• Information provided:

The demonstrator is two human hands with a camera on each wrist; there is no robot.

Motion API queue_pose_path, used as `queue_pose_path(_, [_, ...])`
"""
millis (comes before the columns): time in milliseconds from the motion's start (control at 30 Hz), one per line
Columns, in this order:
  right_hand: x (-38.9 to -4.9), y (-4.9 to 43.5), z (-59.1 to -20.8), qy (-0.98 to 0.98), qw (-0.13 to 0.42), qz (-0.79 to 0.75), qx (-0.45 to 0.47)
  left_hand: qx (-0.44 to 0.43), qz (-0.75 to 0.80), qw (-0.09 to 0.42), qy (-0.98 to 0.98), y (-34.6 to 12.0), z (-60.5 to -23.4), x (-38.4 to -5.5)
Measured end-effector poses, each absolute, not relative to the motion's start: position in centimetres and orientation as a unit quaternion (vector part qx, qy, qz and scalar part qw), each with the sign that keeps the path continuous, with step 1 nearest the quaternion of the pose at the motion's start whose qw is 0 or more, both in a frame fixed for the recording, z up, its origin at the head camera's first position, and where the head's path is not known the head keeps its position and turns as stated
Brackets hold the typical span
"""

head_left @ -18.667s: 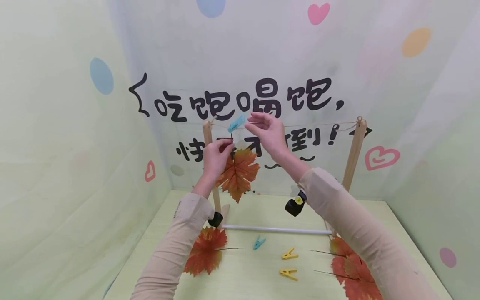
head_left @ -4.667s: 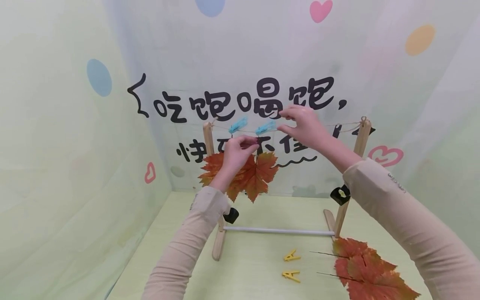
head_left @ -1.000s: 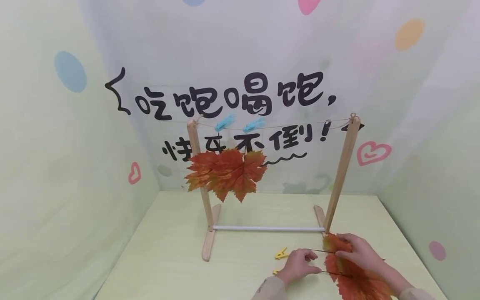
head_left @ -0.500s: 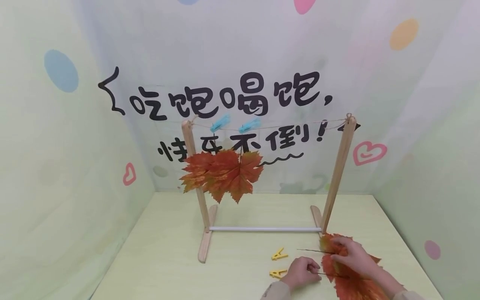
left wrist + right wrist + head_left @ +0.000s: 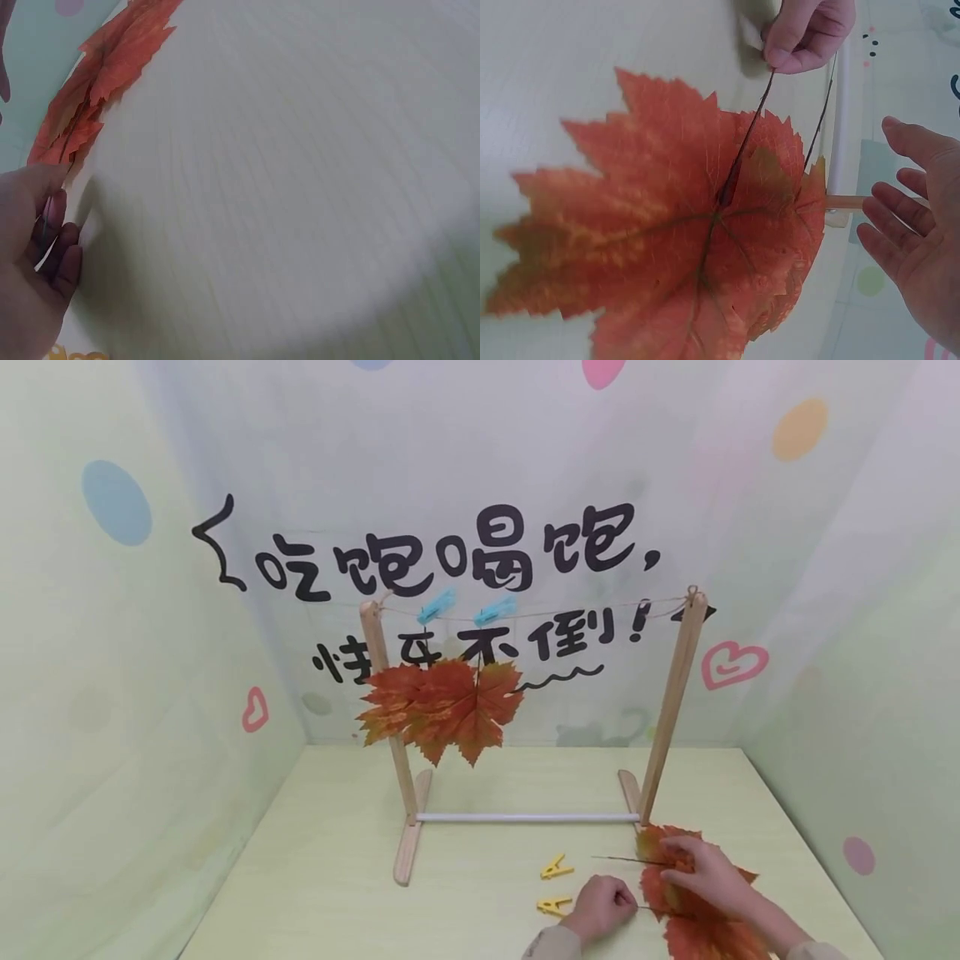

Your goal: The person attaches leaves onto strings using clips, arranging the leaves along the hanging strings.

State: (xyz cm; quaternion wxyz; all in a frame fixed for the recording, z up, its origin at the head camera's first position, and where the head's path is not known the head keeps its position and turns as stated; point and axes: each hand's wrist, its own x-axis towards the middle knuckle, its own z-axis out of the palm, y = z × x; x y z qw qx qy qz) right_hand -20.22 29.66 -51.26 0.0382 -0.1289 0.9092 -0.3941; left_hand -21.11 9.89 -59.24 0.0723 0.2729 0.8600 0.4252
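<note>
Low at the right of the head view, my left hand [image 5: 600,906] pinches the dark stem of the nearer red-orange maple leaf [image 5: 712,939]. In the right wrist view, thumb and finger of the left hand [image 5: 810,36] grip the stem's end, and this leaf [image 5: 652,217] overlaps a second one. My right hand [image 5: 708,872] hovers over the farther maple leaf [image 5: 660,843]. Its fingers [image 5: 900,214] are spread and hold nothing in the right wrist view. The left wrist view shows the left hand [image 5: 30,240] with the leaf [image 5: 112,67] beyond it.
Two yellow clothespins [image 5: 555,867] lie left of my left hand. Behind stands a wooden frame [image 5: 671,718] with a white crossbar [image 5: 525,817] and a string [image 5: 585,610]. Two blue clothespins [image 5: 495,611] on the string hold two hanging maple leaves [image 5: 480,714].
Two leaves now hang from blue clothespins, where one was being hung earliest. Both hands have come down to the table leaves. In the last second my left hand has closed on the nearer stem.
</note>
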Motion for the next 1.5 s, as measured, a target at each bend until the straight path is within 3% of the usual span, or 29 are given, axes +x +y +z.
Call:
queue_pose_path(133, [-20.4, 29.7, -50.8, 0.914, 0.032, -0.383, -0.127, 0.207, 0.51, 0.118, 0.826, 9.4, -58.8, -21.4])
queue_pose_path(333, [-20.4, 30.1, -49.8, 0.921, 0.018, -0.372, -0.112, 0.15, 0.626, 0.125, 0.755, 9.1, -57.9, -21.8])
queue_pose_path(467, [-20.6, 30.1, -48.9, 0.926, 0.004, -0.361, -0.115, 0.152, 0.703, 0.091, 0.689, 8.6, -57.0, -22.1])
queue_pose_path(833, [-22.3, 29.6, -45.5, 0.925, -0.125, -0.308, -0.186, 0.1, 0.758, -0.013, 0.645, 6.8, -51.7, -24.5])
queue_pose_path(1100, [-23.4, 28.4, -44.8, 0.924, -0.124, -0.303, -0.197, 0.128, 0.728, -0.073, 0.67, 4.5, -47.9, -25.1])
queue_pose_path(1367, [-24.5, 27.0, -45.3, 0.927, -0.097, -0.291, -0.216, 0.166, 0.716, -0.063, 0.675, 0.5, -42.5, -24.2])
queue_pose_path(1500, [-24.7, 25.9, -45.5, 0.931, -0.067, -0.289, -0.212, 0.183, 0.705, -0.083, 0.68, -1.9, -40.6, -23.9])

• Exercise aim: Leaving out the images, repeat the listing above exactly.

• Solution to the exercise:
The demonstrator is two human hands with a camera on each wrist; there is no robot.

Motion API queue_pose_path, used as `queue_pose_path(_, [_, ...])`
"""
millis (comes before the columns): time in milliseconds from the motion's start (control at 30 Hz), one per line
Columns, in this order:
  right_hand: x (-38.9 to -4.9), y (-4.9 to 43.5), z (-59.1 to -20.8), qy (-0.98 to 0.98), qw (-0.13 to 0.42), qz (-0.79 to 0.75), qx (-0.45 to 0.47)
  left_hand: qx (-0.44 to 0.43), qz (-0.75 to 0.80), qw (-0.09 to 0.42), qy (-0.98 to 0.98), y (-34.6 to 12.0), z (-60.5 to -23.4), x (-38.4 to -5.5)
Measured end-effector poses, each absolute, not relative to the motion's start: position in centimetres and orientation as a unit quaternion (vector part qx, qy, qz and scalar part qw), each with the sign that keeps the path continuous, with step 1 nearest the quaternion of the pose at the motion's start whose qw is 0 or more, both in a frame fixed for the recording, z up, its origin at the head camera's first position, and where the head's path is not known the head keeps its position and turns as stated
Brackets hold the typical span
"""

head_left @ -18.667s: 
head_left @ -4.667s: 
head_left @ -1.000s: 
head_left @ -0.500s: 
left wrist + right wrist + head_left @ +0.000s: 

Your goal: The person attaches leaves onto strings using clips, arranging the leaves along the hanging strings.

State: (xyz cm; quaternion wxyz; all in a frame fixed for the recording, z up, its origin at the head camera's first position, and where the head's path is not known the head keeps its position and turns as stated; point and axes: each hand's wrist, its own x-axis towards the middle knuckle, its own z-axis out of the palm, y = z × x; x y z qw qx qy qz) right_hand -20.22 29.66 -51.26 0.0382 -0.1289 0.9092 -0.3941; left_hand -21.11 9.89 -59.24 0.0723 0.2729 0.8600 0.4252
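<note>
Low at the right of the head view, my left hand [image 5: 600,906] pinches the dark stem of the nearer red-orange maple leaf [image 5: 712,939]. In the right wrist view, thumb and finger of the left hand [image 5: 810,36] grip the stem's end, and this leaf [image 5: 652,217] overlaps a second one. My right hand [image 5: 708,872] hovers over the farther maple leaf [image 5: 660,843]. Its fingers [image 5: 900,214] are spread and hold nothing in the right wrist view. The left wrist view shows the left hand [image 5: 30,240] with the leaf [image 5: 112,67] beyond it.
Two yellow clothespins [image 5: 555,867] lie left of my left hand. Behind stands a wooden frame [image 5: 671,718] with a white crossbar [image 5: 525,817] and a string [image 5: 585,610]. Two blue clothespins [image 5: 495,611] on the string hold two hanging maple leaves [image 5: 480,714].
Two leaves now hang from blue clothespins, where one was being hung earliest. Both hands have come down to the table leaves. In the last second my left hand has closed on the nearer stem.
</note>
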Motion for the next 1.5 s, as measured, a target at each bend until the straight path is within 3% of the usual span, or 29 are given, axes +x +y +z.
Call:
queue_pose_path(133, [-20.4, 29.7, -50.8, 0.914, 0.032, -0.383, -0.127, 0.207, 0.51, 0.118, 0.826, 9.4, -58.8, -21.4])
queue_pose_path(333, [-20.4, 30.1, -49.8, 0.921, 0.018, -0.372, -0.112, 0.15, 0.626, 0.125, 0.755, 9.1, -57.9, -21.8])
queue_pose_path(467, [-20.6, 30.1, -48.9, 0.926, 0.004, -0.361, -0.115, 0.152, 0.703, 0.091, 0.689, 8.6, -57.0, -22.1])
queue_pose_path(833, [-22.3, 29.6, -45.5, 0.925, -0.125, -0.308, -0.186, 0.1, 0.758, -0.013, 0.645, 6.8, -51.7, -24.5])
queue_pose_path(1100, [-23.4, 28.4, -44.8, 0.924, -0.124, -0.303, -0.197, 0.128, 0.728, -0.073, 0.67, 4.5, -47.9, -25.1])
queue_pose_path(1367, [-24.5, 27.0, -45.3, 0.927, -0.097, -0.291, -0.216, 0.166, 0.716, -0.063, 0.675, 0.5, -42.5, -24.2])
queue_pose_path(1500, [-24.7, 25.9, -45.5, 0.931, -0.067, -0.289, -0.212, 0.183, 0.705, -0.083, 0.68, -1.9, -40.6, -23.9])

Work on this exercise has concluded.